Thu, Jun 10, 2010 - Page 12 News List

AU Optronics upbeat on panel demand

WAGE HIKE?The panel maker said it does not have to follow Foxconn’s lead as its pay scale is reasonable, adding that more firms now offer higher pay when hiring

By Lisa Wang  /  STAFF REPORTER

3M staff use their hands on a full 20-point tracking monitor during the 2010 Display Taiwan exhibition at the World Trade Center in Taipei yesterday.

PHOTO: SAM YEH, AFP

AU Optronics Corp (AUO, 友達光電) yesterday expressed optimism about prospects next quarter, as resilient demand for computers and televisions in major markets like US and China helps offset a stagnant European market.

The company also said it had no plan to raise wages for its Chinese workers, following news that Foxconn Technology Group (富士康) is increasing wages for its 20,000 workers in southern China.

The nation’s No. 2 LCD panel maker said it expected to reach its target of shipments growing 10 percent this quarter from last quarter’s 27.22 million units, dismissing speculation that customers were cutting orders as the European debt crisis weighed on demand.

Company vice chairman Chen Hsuan-bin (陳炫彬) said he was “optimistic [about the second quarter] and even more about the third quarter,” adding that “market demand is still there.”

Demand would come mainly from TVs, PCs and consumer electronics such as mobile phones in the seasonally strong third quarter, Chen told reporters at the annual flat-panel display and photonics trade fair in Taipei.

That would help keep AU Optronics’ factories fully loaded again in the third quarter, he said.

“Panel supply will become tight, especially for high-end and large-size TV panels, such as 40-inch, 50-inch [LCD] panels and LED panels because of limited new next-generation capacities.
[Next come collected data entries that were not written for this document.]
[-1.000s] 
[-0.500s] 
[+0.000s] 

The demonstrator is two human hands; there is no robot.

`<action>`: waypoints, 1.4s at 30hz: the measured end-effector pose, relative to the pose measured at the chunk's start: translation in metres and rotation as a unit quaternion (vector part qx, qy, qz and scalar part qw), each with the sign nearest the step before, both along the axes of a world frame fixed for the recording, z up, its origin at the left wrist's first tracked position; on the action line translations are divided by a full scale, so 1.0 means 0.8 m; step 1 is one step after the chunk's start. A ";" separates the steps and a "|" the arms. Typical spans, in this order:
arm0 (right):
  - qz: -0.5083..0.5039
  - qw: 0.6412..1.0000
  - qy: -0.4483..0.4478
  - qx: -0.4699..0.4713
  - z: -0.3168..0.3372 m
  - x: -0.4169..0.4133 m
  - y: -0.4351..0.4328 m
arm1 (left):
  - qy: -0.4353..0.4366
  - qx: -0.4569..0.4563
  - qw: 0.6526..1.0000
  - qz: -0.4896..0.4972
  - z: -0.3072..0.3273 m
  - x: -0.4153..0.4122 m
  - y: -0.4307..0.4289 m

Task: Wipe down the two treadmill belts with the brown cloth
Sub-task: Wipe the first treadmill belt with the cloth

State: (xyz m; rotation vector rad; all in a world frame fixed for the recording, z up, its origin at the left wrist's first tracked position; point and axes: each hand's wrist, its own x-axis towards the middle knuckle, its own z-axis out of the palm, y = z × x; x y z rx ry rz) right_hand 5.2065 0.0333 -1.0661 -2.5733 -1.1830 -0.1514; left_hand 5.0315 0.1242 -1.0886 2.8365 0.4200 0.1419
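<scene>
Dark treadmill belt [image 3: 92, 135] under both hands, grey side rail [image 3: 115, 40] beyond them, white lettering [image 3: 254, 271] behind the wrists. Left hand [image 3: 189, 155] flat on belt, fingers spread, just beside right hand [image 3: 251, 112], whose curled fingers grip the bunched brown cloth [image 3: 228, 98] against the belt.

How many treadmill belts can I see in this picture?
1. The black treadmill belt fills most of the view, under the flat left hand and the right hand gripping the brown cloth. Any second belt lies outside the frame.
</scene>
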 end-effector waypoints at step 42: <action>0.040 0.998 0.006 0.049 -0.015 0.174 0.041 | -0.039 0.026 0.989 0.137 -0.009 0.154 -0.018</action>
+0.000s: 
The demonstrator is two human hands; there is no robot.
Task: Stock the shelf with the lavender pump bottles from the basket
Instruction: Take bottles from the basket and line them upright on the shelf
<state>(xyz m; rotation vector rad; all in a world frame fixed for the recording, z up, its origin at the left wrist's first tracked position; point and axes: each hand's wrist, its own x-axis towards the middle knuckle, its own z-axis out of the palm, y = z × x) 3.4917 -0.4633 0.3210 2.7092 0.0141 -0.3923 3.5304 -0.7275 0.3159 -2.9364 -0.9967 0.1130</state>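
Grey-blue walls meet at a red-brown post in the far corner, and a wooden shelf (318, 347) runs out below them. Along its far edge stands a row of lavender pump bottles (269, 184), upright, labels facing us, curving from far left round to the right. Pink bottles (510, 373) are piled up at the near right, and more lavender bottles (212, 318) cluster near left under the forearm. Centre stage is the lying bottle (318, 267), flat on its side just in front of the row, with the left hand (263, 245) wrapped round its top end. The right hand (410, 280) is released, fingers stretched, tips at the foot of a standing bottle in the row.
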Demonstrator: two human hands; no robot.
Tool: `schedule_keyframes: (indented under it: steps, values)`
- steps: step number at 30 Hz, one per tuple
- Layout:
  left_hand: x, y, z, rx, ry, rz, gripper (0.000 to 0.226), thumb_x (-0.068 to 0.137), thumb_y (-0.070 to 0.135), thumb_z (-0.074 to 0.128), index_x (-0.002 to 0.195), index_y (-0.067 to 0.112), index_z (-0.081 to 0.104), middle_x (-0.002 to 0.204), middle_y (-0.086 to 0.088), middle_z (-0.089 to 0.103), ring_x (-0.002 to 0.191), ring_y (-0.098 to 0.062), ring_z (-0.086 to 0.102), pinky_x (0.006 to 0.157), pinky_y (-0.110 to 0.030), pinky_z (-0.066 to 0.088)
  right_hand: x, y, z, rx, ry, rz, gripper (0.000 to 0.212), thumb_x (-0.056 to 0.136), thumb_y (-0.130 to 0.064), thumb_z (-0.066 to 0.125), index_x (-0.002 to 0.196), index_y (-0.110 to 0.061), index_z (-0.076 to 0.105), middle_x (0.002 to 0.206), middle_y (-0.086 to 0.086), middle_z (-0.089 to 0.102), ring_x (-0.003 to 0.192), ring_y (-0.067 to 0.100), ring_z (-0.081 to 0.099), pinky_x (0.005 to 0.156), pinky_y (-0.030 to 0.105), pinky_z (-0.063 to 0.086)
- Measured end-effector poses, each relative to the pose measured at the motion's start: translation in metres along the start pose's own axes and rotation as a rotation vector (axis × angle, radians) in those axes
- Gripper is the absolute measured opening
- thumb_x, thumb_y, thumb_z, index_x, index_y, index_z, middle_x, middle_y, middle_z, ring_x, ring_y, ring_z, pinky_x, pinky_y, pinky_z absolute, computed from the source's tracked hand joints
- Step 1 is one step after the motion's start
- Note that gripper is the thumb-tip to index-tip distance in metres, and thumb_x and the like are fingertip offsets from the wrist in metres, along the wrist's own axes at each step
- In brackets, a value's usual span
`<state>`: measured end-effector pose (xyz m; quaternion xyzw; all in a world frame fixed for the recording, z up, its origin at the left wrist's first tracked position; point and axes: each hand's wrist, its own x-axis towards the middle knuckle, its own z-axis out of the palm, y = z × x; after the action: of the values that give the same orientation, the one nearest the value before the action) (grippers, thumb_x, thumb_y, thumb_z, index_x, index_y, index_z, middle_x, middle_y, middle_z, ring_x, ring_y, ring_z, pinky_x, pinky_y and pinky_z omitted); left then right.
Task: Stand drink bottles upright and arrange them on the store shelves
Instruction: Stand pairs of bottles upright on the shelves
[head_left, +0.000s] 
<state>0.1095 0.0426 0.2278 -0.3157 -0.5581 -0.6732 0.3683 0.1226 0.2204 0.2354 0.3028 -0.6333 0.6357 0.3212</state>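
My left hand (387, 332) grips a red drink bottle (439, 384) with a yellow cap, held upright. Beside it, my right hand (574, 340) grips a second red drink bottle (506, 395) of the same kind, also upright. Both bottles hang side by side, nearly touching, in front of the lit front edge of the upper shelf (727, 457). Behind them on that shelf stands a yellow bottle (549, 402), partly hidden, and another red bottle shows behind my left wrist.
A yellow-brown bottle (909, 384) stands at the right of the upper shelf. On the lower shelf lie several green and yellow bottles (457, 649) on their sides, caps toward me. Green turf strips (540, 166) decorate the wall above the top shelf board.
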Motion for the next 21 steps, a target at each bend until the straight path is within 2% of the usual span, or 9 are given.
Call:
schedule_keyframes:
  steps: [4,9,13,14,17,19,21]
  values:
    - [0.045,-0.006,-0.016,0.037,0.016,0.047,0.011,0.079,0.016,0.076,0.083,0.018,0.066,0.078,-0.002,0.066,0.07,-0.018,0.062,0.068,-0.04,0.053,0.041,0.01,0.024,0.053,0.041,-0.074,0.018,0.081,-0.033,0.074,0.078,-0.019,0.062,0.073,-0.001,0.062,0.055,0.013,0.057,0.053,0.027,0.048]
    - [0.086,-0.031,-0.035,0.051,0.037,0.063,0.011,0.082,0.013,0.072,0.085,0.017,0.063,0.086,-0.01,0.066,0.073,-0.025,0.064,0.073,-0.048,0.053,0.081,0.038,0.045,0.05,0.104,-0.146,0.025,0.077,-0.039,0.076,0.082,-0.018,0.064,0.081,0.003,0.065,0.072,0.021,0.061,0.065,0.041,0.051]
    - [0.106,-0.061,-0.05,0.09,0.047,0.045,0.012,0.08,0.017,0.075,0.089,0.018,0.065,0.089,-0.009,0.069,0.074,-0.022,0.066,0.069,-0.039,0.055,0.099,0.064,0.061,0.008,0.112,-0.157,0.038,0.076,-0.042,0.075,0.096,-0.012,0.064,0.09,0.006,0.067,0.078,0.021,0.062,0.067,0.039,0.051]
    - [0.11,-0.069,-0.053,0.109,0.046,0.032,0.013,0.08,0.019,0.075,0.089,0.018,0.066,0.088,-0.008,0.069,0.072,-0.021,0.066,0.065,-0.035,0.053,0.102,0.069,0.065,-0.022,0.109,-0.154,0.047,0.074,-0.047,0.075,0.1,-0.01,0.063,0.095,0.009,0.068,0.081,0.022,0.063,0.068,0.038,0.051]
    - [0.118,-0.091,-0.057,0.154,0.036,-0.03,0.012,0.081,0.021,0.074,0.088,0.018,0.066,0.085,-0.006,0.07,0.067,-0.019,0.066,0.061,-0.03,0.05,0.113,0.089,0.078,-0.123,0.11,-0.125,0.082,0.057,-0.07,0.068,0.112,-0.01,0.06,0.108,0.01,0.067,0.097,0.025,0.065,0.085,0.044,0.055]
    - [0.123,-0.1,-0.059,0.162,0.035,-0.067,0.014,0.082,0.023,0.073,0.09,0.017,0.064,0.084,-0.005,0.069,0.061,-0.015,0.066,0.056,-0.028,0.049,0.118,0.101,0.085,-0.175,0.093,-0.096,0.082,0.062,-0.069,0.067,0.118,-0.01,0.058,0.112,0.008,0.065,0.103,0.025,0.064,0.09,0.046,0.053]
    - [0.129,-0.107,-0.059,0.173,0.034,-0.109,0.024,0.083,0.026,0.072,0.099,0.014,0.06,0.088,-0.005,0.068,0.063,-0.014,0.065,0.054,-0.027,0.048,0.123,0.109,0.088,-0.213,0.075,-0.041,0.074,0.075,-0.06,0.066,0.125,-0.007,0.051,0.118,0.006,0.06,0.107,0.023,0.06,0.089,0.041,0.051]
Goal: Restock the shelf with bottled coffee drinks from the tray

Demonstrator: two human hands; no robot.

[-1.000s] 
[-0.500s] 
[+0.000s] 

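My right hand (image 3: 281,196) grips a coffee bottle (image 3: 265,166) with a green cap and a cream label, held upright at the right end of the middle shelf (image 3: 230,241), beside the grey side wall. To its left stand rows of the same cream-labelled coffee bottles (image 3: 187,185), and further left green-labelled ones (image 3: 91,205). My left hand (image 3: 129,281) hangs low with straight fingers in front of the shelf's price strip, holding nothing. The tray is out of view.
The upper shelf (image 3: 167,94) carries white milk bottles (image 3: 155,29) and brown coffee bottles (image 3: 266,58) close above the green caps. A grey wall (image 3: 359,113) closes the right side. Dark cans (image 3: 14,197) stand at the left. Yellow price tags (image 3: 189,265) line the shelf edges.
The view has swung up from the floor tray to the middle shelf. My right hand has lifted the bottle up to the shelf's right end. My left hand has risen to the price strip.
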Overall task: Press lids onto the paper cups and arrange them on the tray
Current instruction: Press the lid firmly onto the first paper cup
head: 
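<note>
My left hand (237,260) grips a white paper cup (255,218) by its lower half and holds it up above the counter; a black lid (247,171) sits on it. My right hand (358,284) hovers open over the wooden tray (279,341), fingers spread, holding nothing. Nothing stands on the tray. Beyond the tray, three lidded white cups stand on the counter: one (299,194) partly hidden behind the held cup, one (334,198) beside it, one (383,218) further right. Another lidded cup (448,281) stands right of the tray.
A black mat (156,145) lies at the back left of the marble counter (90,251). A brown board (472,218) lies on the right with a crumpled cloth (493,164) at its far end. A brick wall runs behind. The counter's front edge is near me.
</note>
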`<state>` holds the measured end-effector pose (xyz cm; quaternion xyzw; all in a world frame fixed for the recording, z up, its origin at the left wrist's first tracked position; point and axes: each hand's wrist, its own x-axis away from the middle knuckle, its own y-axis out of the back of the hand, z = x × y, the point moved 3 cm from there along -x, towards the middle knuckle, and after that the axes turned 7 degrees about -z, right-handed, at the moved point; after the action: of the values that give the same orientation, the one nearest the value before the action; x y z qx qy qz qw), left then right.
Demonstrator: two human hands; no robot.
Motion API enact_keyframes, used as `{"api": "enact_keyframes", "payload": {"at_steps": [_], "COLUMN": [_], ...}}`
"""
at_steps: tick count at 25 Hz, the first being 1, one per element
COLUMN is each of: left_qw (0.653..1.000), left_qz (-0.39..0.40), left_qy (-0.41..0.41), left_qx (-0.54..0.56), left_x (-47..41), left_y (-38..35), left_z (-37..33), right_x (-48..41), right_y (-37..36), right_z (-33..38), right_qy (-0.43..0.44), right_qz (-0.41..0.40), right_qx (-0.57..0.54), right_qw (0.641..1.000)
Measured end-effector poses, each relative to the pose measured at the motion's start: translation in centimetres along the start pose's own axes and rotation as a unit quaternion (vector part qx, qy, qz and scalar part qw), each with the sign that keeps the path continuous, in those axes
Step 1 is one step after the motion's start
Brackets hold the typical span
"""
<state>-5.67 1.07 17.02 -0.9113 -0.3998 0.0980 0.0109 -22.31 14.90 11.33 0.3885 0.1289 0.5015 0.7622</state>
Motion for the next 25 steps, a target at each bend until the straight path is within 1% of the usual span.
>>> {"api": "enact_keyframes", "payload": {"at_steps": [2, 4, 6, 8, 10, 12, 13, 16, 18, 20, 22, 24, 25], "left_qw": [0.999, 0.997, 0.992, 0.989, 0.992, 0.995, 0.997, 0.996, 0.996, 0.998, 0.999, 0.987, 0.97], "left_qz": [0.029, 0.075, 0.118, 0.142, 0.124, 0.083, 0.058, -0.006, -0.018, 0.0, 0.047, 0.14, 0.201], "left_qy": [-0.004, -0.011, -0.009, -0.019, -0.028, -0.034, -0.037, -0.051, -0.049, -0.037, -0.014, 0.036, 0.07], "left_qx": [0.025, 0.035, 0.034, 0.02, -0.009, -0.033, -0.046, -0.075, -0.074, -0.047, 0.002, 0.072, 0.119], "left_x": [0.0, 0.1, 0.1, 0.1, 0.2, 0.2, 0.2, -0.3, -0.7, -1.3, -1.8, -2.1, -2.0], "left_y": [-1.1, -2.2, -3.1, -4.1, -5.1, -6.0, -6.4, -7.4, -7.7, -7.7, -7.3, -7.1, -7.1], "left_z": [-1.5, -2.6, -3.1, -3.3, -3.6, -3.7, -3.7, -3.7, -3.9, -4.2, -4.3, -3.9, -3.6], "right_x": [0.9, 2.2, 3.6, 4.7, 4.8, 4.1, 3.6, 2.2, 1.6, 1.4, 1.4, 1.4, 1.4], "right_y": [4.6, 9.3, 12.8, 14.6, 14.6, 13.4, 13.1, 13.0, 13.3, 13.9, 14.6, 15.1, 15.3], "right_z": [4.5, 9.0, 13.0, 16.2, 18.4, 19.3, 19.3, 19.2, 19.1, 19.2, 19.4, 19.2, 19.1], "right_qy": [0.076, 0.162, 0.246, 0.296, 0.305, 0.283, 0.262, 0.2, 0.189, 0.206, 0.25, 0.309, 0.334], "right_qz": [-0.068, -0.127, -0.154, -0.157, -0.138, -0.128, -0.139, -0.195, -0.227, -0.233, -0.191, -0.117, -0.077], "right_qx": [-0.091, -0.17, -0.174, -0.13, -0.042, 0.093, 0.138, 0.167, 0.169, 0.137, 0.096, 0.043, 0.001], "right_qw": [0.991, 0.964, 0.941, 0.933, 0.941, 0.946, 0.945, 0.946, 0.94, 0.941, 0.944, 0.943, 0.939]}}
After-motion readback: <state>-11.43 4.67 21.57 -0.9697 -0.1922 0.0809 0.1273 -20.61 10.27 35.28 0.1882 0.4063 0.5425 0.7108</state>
Some new capacities will not come online until next year, or the year after,” Chen said.

Commenting on the mounting debt crisis in Greece, Spain and Portugal, Chen said the adverse impact from sluggish demand in Europe would be offset by strong demand in other regions like the US, China and South Asia.

“Brand companies are building inventory slowly because of unstable exchange rates [euro versus the greenback], but end demand has not disappeared. That’s the point,” said Paul Peng (彭雙浪), a vice president at AU Optronics.

AU Optronics said it had no plans of following Hon Hai Precision Industry Co (鴻海精密), parent of Foxconn, in raising wages in China.

Hon Hai, the world’s biggest electronics manufacturing service provider which makes phones and PCs for Apple Inc, Dell and HP, announced salary increases for its Chinese workers twice within a week following a spate of suicides and to alleviate customer concerns about working conditions at its Chinese factories.

“We don’t have to follow suit as our wages are already reasonable,” Chen said, adding that the trend now is to hire Chinese workers with the offer of higher pay.

He said he didn’t know yet what the impact of high pay would be on the cost of operations.

AU Optronics declined to reveal how much it pays workers, but said it was higher than the minimum wage set by the Chinese government.

In China, the company runs flat-panel plants in Suzhou and Songjiang, Jiangsu Province, and in Xiamen, Fujian Province.

The three-day trade fair will continue running at the Taipei World Trade Center and Taipei International Convention Center until tomorrow.